- AIM OF THE TASK
What is needed here is an exact repetition of the records below, beginning at the line that has "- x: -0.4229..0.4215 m" and stopping after the line that has "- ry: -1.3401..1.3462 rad".

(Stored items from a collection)
---
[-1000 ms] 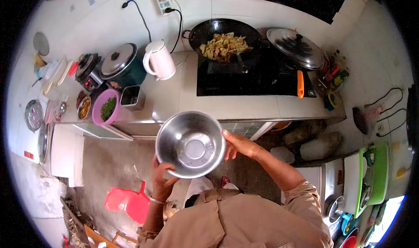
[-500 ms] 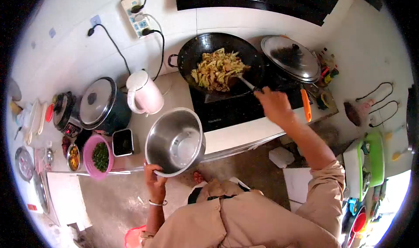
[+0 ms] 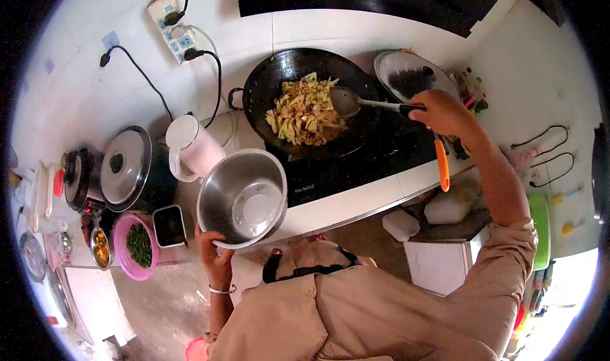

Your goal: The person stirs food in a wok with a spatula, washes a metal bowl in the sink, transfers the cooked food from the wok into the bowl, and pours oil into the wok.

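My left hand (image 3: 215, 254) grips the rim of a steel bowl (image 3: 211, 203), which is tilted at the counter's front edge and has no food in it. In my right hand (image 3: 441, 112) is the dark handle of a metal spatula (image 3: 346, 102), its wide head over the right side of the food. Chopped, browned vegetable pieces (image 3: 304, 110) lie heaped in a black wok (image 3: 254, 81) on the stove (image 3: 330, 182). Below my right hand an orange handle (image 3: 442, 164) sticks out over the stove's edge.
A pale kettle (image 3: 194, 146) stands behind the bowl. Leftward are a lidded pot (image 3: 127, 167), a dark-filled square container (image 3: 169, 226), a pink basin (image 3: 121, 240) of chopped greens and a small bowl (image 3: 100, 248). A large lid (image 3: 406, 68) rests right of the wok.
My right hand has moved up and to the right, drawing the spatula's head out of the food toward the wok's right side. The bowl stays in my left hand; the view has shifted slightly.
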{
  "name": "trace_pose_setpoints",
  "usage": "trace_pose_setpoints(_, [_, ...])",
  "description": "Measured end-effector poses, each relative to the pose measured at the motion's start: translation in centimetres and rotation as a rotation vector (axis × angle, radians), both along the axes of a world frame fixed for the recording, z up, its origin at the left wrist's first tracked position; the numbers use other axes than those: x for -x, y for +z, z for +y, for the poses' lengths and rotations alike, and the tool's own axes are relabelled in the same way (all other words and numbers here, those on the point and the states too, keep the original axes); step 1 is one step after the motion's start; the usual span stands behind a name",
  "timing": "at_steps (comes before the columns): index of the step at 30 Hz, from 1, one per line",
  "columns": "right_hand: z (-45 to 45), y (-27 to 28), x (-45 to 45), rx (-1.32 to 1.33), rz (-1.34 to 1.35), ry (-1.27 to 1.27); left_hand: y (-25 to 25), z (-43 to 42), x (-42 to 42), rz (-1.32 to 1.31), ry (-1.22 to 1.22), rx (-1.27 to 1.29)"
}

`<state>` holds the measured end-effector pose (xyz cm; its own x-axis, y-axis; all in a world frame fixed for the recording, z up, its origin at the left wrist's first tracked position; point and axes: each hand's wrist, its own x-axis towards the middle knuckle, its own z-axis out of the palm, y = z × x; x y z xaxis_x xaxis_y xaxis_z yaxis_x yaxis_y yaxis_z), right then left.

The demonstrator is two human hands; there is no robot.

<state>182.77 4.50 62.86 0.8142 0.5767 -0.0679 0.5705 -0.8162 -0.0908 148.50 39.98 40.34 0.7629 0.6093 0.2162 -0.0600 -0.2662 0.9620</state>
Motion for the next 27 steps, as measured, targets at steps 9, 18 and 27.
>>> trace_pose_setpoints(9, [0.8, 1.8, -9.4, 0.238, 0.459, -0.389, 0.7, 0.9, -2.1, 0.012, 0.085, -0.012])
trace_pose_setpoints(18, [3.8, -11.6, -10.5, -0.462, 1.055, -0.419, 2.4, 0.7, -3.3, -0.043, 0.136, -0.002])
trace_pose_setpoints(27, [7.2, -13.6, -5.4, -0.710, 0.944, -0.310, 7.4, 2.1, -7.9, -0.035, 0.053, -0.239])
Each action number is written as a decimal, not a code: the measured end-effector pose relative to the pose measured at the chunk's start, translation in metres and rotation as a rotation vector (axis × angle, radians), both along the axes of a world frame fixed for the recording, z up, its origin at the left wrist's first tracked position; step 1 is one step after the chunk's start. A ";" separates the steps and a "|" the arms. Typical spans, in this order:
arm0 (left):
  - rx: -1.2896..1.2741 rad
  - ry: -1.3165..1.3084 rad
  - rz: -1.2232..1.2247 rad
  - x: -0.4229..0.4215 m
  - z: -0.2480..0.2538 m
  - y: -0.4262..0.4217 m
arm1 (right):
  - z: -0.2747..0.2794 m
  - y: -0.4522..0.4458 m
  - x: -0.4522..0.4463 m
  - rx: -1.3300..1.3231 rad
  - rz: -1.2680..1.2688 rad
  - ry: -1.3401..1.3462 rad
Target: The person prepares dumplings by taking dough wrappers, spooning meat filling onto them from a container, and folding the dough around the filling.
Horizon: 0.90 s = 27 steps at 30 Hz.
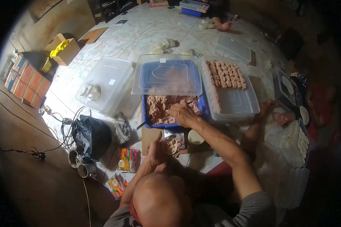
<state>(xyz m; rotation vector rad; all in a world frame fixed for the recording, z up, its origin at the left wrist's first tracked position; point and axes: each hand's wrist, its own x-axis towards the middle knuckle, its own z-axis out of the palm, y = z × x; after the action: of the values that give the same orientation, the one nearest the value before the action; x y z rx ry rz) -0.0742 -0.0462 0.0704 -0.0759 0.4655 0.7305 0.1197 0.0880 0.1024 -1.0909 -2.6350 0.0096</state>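
Observation:
My left hand is low in front of me, palm up, with a round wrapper bearing some minced filling in it. My right hand reaches into a blue tub of pinkish minced filling. Its fingers are closed, and what they grip is mostly hidden. A clear lid covers the far part of the tub. Near my right forearm lies a pale round wrapper, partly hidden by the arm.
Right of the tub, a clear container holds rows of shaped filling portions. Left are another clear container, a black bag, a mug and noodle packets. Other people sit at the right and far side.

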 end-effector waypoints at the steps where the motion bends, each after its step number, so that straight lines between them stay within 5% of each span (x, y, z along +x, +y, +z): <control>1: -0.005 0.005 0.004 -0.005 -0.003 0.001 | 0.002 -0.002 -0.005 0.019 0.136 -0.041; 9: 0.001 -0.269 0.079 -0.015 -0.002 0.007 | 0.079 -0.036 0.068 -0.059 -0.046 0.104; 15: 0.137 -0.194 0.155 0.033 0.038 0.049 | 0.086 -0.088 0.062 -0.366 -0.422 0.720; 18: 0.263 -0.144 0.214 0.049 0.049 0.064 | 0.028 -0.112 0.060 -0.152 -0.266 0.482; 21: 0.278 -0.255 0.186 0.049 0.034 0.070 | 0.044 -0.130 0.056 -0.211 -0.331 0.427; 23: 0.179 0.076 0.424 0.051 0.044 0.056 | 0.081 -0.137 0.051 -0.252 -0.364 0.457; 25: 0.151 0.087 0.323 0.055 0.043 0.055 | 0.081 -0.145 0.046 -0.279 -0.408 0.479; 27: 0.265 -0.119 0.246 0.062 0.045 0.057 | 0.068 -0.148 0.037 -0.220 -0.329 0.411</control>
<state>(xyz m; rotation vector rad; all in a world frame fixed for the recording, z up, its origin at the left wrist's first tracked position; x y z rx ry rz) -0.0121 0.0105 0.1155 0.0726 0.2440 1.0179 0.1571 -0.0603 0.1700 -1.4092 -2.1043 0.4165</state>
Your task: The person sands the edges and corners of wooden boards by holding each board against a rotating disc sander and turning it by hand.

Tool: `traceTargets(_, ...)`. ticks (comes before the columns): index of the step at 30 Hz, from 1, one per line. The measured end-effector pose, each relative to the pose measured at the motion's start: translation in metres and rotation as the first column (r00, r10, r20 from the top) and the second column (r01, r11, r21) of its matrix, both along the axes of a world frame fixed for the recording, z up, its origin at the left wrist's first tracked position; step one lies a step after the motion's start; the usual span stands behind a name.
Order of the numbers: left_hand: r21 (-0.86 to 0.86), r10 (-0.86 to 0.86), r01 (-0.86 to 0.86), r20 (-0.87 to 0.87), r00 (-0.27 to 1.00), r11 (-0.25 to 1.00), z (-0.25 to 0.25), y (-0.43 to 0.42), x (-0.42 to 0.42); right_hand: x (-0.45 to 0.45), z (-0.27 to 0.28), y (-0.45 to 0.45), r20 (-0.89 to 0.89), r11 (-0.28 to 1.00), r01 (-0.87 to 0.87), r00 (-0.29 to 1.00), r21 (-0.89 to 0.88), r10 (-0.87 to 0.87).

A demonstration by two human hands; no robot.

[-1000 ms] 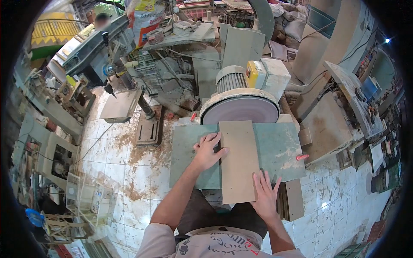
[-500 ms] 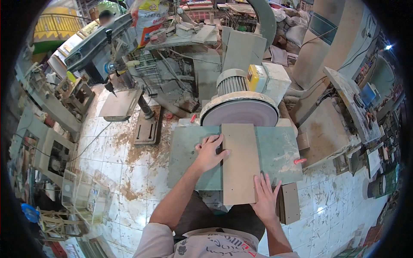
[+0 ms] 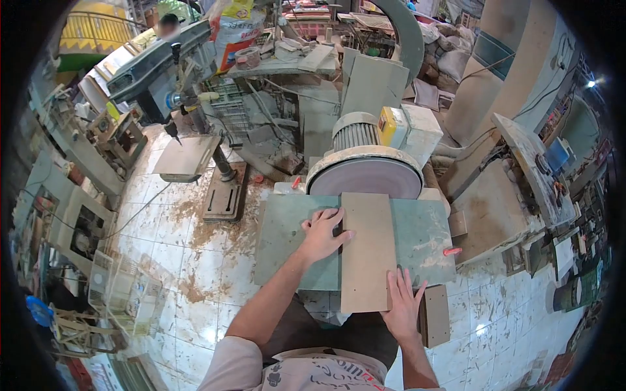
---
- SOLUTION
  - x: -0.4229..0.4215 m
  - z: -0.2480..0.2538 m
  - y: -0.4262..0.4217 m
arm1 (right):
  - z: -0.2747..0.2794 m
  - y: -0.4522..0.4458 m
  - x: -0.4522..0.4463 m
  - rx: -1.3300..1.3231 rad
  - rz: -1.2680..1.2688 rad
  - ry: -1.3401..1.3462 rad

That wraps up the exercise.